Impact of Bicycle Lane Characteristics on Exposure of Bicyclists to Traffic-Related Particulate Matter

Document Type


Publication Date

January 2011


Bicycle commuters -- Exposure to air pollution, Motor vehicles -- Pollution, Bicycle lanes, Transportation planning


Bicycling as a mode of transportation is increasingly seen as a healthy alternative to motorized transportation modes. However, in congested urban areas, the health benefits of bicycling can be diminished by the negative health effects associated with inhalation of particulate matter. Particles of small size (ultrafine particles <0.1 μm) are the most harmful, even during short-duration exposure. Because vehicular exhaust is the major source of ultrafine particles, the impact of traffic levels and bicycle lane characteristics on exposure of bicyclists was studied. Ultrafine particle exposure concentrations were compared in two settings: (a) a traditional bicycle lane adjacent to the vehicular traffic lanes and (b) a cycle track design with a parking lane separating bicyclists from vehicular traffic lanes. Traffic measurements were made alongside air quality measurements. The cycle track design mitigated ultrafine particle exposure concentrations for cyclists.
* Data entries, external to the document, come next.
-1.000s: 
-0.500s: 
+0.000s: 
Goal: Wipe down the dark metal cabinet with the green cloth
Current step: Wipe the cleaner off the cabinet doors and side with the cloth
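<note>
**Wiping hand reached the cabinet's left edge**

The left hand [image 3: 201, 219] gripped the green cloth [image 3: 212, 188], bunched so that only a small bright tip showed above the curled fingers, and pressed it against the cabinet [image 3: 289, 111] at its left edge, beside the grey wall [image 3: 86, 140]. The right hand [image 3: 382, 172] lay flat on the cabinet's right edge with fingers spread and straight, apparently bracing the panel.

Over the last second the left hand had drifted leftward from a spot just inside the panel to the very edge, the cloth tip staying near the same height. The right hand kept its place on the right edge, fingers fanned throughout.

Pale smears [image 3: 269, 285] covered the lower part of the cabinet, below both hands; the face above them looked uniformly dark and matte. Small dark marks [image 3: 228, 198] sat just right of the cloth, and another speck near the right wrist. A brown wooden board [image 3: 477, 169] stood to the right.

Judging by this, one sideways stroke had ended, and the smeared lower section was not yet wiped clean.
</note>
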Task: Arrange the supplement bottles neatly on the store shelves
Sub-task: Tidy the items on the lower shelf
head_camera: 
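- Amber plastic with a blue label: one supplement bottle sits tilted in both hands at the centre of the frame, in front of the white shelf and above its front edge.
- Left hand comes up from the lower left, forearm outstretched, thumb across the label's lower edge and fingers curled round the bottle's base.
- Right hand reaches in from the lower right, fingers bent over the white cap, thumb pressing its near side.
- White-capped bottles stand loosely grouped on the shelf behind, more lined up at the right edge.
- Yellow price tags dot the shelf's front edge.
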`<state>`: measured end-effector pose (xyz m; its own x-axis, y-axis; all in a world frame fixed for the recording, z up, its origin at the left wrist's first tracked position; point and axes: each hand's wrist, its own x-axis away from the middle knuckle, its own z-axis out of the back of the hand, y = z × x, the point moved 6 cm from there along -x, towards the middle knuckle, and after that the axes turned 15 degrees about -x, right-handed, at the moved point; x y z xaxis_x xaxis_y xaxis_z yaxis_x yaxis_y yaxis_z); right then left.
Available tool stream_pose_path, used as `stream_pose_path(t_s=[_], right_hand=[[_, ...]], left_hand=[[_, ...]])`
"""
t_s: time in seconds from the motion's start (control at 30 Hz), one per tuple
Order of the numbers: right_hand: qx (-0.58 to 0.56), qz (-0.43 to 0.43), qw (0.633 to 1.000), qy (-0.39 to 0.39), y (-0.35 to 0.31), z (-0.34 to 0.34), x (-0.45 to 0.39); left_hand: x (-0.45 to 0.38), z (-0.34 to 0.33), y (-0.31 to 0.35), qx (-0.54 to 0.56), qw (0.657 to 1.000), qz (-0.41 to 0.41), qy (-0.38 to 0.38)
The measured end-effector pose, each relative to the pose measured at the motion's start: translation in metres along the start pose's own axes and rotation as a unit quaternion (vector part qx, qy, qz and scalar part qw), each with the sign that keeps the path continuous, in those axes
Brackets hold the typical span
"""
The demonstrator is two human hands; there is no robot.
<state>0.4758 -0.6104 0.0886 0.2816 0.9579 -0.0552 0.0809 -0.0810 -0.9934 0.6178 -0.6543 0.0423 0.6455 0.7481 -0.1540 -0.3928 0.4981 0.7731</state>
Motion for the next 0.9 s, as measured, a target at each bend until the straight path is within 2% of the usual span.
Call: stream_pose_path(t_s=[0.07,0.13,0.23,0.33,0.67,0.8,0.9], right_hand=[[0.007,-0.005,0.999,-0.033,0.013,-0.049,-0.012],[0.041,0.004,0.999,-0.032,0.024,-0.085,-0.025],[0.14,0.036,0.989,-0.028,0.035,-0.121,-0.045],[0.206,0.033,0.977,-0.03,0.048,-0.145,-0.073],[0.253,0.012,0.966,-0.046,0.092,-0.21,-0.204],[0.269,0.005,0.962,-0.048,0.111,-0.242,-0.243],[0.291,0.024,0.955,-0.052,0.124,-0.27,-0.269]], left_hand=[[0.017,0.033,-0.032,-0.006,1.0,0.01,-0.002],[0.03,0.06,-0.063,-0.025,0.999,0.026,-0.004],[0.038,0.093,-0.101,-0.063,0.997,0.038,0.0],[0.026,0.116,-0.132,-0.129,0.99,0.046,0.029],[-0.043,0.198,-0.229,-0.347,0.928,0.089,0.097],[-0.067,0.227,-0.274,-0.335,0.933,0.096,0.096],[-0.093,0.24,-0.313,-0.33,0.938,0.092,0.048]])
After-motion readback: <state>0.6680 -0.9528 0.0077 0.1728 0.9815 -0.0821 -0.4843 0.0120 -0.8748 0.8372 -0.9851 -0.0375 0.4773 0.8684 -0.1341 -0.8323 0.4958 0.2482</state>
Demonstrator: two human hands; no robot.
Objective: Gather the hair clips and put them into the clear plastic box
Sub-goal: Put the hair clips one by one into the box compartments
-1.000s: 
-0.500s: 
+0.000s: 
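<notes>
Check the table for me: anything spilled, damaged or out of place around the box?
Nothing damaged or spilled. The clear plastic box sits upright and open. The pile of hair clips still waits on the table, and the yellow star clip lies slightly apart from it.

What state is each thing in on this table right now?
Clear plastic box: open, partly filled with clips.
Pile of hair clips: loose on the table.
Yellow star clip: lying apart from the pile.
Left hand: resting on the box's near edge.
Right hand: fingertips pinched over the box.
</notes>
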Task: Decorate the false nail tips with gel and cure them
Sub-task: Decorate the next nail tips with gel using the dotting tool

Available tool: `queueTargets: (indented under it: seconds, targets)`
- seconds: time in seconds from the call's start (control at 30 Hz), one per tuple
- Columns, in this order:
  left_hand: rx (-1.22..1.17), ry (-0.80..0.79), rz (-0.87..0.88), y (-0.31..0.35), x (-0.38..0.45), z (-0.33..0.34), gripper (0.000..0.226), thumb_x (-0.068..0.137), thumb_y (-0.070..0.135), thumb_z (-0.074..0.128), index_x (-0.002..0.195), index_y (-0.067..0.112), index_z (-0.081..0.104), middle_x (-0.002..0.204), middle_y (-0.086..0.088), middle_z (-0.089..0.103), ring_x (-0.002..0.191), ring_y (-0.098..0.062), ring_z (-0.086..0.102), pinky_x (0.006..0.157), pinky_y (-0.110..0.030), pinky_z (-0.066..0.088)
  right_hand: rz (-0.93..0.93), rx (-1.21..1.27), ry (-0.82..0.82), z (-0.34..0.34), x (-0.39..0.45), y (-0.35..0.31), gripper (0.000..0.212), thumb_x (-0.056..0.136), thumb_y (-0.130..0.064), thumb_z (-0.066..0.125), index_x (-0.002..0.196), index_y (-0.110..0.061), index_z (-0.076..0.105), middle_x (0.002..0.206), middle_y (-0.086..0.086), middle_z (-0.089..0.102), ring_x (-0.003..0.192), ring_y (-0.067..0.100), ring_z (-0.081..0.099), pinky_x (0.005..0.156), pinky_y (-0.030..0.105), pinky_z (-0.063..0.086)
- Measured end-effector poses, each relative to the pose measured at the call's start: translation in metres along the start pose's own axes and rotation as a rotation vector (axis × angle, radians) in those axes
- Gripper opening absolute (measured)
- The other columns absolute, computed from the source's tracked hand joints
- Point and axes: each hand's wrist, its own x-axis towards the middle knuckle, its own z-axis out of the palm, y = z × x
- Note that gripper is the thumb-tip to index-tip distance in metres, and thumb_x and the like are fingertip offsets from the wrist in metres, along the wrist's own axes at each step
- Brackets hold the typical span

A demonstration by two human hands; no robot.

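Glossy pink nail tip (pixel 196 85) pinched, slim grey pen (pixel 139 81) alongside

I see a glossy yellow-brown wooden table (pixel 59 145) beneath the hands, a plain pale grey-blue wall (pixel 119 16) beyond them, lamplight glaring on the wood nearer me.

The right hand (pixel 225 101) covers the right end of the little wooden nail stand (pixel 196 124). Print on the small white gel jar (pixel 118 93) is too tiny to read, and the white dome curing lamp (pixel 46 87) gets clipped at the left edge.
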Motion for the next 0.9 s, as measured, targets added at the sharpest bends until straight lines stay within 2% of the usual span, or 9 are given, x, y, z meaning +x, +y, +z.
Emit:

Results showed statistically significant differences in terms of exposure levels for the two bike facilities, as well as correlations between traffic levels and exposure level differences. Results also suggested that ultrafine particle levels and spatial distribution were sensitive to proximity to signalized intersections. Findings of this research indicated that, in high traffic areas, bicycle facility design had the potential to lower air pollution exposure levels of bicyclists.


Copyright, National Academy of Sciences. Posted with permission of the Transportation Research Board. None of this material may be presented to imply endorsement by TRB of a product, method, practice, or policy.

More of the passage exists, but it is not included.